The Internet loves hating on "the friend zone," because the Internet sees friendship as the highest form of torture a horrible woman can impose on a sweet and infallible man, because the Internet is 14 and a stupid piece of shit.
I'm not here to explain that "being in the friend zone" says less about the person who "put" you there than it does about the skewed way you view relationships (although, yes, someone should teach you that at some point). I am here to tell you that you're focusing so much energy on avoiding the friend zone that you're missing the REAL threats ...
#5. The "No One I'm Interested in Is Attracted to Me" Zone
Everyone finishes the occasional date feeling like there wasn't any connection, but when you're in this zone, you finish every interaction like this. You have such high demands for similarity that anything short of a carbon copy of you is going to be deemed alien and distant by your crazy-ass brain, and you'll force them away from you with a defensive pre-emptive rejection. Because the truth is, your brain has tricked you into thinking that people who are attracted to you aren't worth your time.
It's counterintuitive, because "high standards" is a good thing in most contexts, like choosing what wood to build your house out of or what gas to put in your car, but human beings aren't made of wood or gasoline or anything else you can buy, so if your "standards" are anything other than "Does this person make me really happy and horny a lot?" then you're unnecessarily narrowing your options and missing out on some killer sex. It's not that no one is happy being alone, and it's not that you should just "take whatever you can get." But if you find yourself scanning prospective mating partners for flaws rather than just enjoying their company, your whole approach to other humans could probably do with some revisions.
Pop culture has given us an insane and unrealistic perception of what human relationships are, and the most insane recent example has got to be from How I Met Your Mother, when the German character Klaus tells Ted that Lebenslanger Schicksalschatz (or "love," because the joke is that German words are long) "isn't something that develops over time.
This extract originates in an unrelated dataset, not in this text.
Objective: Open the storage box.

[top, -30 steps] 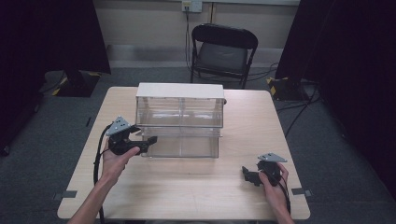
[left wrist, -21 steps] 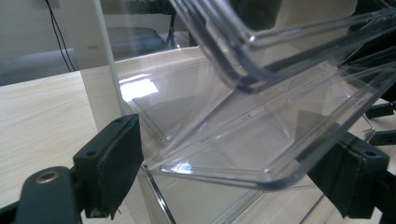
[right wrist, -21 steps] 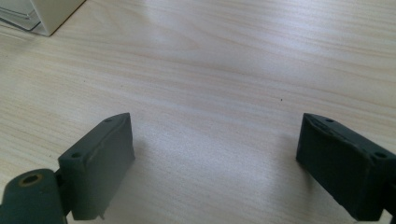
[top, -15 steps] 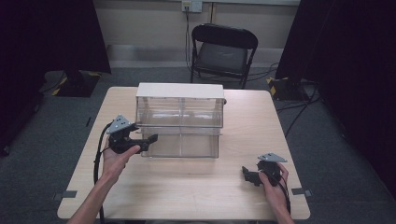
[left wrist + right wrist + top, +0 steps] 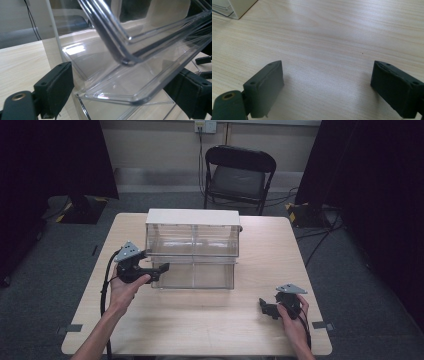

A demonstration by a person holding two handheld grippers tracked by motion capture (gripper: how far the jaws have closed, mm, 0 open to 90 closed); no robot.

It is something that happens instantaneously," which is the most psychotic relationship advice that hasn't been banned from Kickstarter.
Love doesn't work like facial recognition software or Ikea furniture, because it's a feeling, and when you're used to being lonely, even the best kind of companionship in the world can be scary.
#4. The "I Always Need to Be in a Relationship" Zone
If the description in that last entry sounds like it could've been written by a space alien, that may be because for you, getting into a relationship has never been that hard. You know all the tricks: If you're shy, there's beer. If you don't like beer, there's OKCupid, where you can organize your life's stats like a D&D character. And if you're a fundamentally uninteresting person, you can take people to karaoke bars. For you, the hard part of a relationship isn't getting someone to like you or want to spend the night naked -- for you, the hard part is being OK when that's not happening.
No one likes loneliness, because if they do they don't call it loneliness, they call it "me time." But for some people it's not just a bummer, it's a paralyzing fear. Not having someone to call who has to answer means that you might have to spend a few nights alone, getting to know yourself and your own thoughts and, holy shit, what if you suck?
For every girl out there who's too afraid to smile back at the cute guy at the opposite end of the bar, there's a girl who'd rather spend her night humping a total stranger than wake up by herself. The one that sounds like less of a problem to you can probably give you a pretty big hint as to which category you need to work on.
#3. The "We've Been Doing This Forever, We May as Well Stick With It" Zone
The original draft of The Last House on the Left featured the father of the hero, Dr. John Collingwood, murdering a serial killer with a scalpel. His strategy was to hit him in a thousand small places, until the killer would finally die from a thousand tiny cuts. Wes Craven eventually replaced it with a chainsaw because a) chainsaws are awesome, and b) he didn't want his movie to be a metaphor for a common relationship problem.
Breakups aren't always big, covered in serrated metal teeth, and explosively violent -- some are long and slow and end with both parties collapsing exhausted by both lack of restful sleep and blood loss. When you aren't naturally confrontational and you get into a relationship with someone who is just as used to making small concessions as you, it's easy to just get along without actually being happy. For years. You find yourself thinking, "Sure, we don't like much of the same stuff, and we like to spend our free time differently, and we don't agree on anything, but we're rarely actually fighting (if you're not swearing or throwing stuff, it isn't fighting), so maybe this is as good as it gets."
The dirty trick at the core of this issue is that you'll be forced to break up for what feel like selfish reasons ("I need to see what else is out there"; "There has to be more to relationships than this"; "I really wanna get stoned and watch Dredd at 2 p.m. on a Sunday in my underwear") even though it's really what's best for everyone.